* THE TASK: The answer must consist only of the lines from the line with "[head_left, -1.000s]" to the line with "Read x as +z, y", both included, exactly as they stand below.

* RECORDS FOR THIS EXERCISE:
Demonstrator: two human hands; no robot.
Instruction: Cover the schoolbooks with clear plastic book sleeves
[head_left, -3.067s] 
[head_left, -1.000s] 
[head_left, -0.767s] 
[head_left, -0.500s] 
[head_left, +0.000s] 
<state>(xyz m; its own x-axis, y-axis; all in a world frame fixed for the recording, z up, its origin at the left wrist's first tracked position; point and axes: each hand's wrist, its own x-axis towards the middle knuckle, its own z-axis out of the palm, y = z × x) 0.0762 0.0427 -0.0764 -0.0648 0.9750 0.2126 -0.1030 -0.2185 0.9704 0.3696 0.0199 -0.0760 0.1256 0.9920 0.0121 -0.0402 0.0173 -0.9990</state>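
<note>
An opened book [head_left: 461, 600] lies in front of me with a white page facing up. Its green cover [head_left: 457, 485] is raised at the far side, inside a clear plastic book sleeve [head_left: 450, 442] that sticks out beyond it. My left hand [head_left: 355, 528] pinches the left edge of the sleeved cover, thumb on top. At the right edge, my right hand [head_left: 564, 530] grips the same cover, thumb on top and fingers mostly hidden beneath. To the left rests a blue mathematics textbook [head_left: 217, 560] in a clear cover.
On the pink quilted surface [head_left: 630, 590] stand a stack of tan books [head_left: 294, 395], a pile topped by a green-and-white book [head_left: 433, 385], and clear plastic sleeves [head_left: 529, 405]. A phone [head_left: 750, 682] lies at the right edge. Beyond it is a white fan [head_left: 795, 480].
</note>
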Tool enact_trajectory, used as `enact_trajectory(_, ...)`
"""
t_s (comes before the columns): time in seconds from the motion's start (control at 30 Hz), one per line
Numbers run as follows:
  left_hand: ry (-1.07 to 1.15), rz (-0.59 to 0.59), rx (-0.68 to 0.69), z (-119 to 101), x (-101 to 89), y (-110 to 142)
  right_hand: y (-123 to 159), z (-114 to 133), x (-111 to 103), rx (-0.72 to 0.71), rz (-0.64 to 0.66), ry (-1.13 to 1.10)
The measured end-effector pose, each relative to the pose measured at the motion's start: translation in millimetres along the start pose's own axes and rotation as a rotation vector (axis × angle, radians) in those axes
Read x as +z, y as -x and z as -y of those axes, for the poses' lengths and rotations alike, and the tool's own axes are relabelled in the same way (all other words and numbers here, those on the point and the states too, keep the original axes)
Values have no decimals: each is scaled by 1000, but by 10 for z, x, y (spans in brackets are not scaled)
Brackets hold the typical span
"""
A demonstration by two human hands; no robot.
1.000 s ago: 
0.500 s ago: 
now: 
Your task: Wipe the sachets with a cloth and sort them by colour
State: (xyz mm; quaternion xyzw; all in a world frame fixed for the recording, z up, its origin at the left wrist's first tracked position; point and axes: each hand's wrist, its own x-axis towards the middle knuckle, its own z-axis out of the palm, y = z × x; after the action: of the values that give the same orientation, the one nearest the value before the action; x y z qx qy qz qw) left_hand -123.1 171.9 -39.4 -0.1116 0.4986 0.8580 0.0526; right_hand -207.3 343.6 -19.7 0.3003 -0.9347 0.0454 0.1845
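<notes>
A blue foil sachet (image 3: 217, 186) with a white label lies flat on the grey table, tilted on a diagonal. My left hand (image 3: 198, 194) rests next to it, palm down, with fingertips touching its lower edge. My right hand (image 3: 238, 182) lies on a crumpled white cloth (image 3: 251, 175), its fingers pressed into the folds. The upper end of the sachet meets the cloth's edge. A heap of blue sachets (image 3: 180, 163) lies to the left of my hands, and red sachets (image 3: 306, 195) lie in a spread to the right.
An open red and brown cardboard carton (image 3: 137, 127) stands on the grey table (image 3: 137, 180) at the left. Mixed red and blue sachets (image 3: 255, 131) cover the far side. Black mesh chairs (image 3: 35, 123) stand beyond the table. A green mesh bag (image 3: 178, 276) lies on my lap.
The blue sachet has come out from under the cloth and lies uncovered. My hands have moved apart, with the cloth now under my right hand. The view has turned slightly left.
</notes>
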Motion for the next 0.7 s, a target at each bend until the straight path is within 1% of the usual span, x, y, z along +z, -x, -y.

* SOLUTION FOR THIS TASK:
[head_left, -1.000s] 
[head_left, -0.767s] 
[head_left, -0.500s] 
[head_left, +0.000s] 
<state>(xyz m; its own x-axis, y-axis; all in a world frame fixed for the recording, z up, its origin at the left wrist's first tracked position; point and axes: each hand's wrist, its own x-axis towards the middle knuckle, its own z-axis out of the palm, y = z × x) 0.0762 0.0427 -0.0764 -0.0648 0.9750 0.2126 -0.1030 -0.2185 0.9704 0.3696 0.0199 -0.0760 0.1256 0.9920 0.0121 -0.0402 0.0173 -0.9990</state>
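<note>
An opened book [head_left: 461, 600] lies in front of me with a white page facing up. Its green cover [head_left: 457, 485] is raised at the far side, inside a clear plastic book sleeve [head_left: 450, 442] that sticks out beyond it. My left hand [head_left: 355, 528] pinches the left edge of the sleeved cover, thumb on top. At the right edge, my right hand [head_left: 564, 530] grips the same cover, thumb on top and fingers mostly hidden beneath. To the left rests a blue mathematics textbook [head_left: 217, 560] in a clear cover.
On the pink quilted surface [head_left: 630, 590] stand a stack of tan books [head_left: 294, 395], a pile topped by a green-and-white book [head_left: 433, 385], and clear plastic sleeves [head_left: 529, 405]. A phone [head_left: 750, 682] lies at the right edge. Beyond it is a white fan [head_left: 795, 480].
</note>
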Tool enact_trajectory, used as `enact_trajectory(_, ...)`
"""
t_s (comes before the columns): time in seconds from the motion's start (control at 30 Hz), one per line
Numbers run as follows:
  left_hand: ry (-1.07 to 1.15), rz (-0.59 to 0.59), rx (-0.68 to 0.69), z (-119 to 101), x (-101 to 89), y (-110 to 142)
  right_hand: y (-123 to 159), z (-114 to 133), x (-111 to 103), rx (-0.72 to 0.71), rz (-0.64 to 0.66), ry (-1.13 to 1.10)
The measured end-effector pose, each relative to the pose measured at the motion's start: translation in millimetres along the start pose's own axes and rotation as a rotation vector (axis × angle, radians) in those axes
Read x as +z, y as -x and z as -y of those axes, for the poses' lengths and rotations alike, and the tool's own axes are relabelled in the same way (all other words and numbers here, those on the point and the states too, keep the original axes)

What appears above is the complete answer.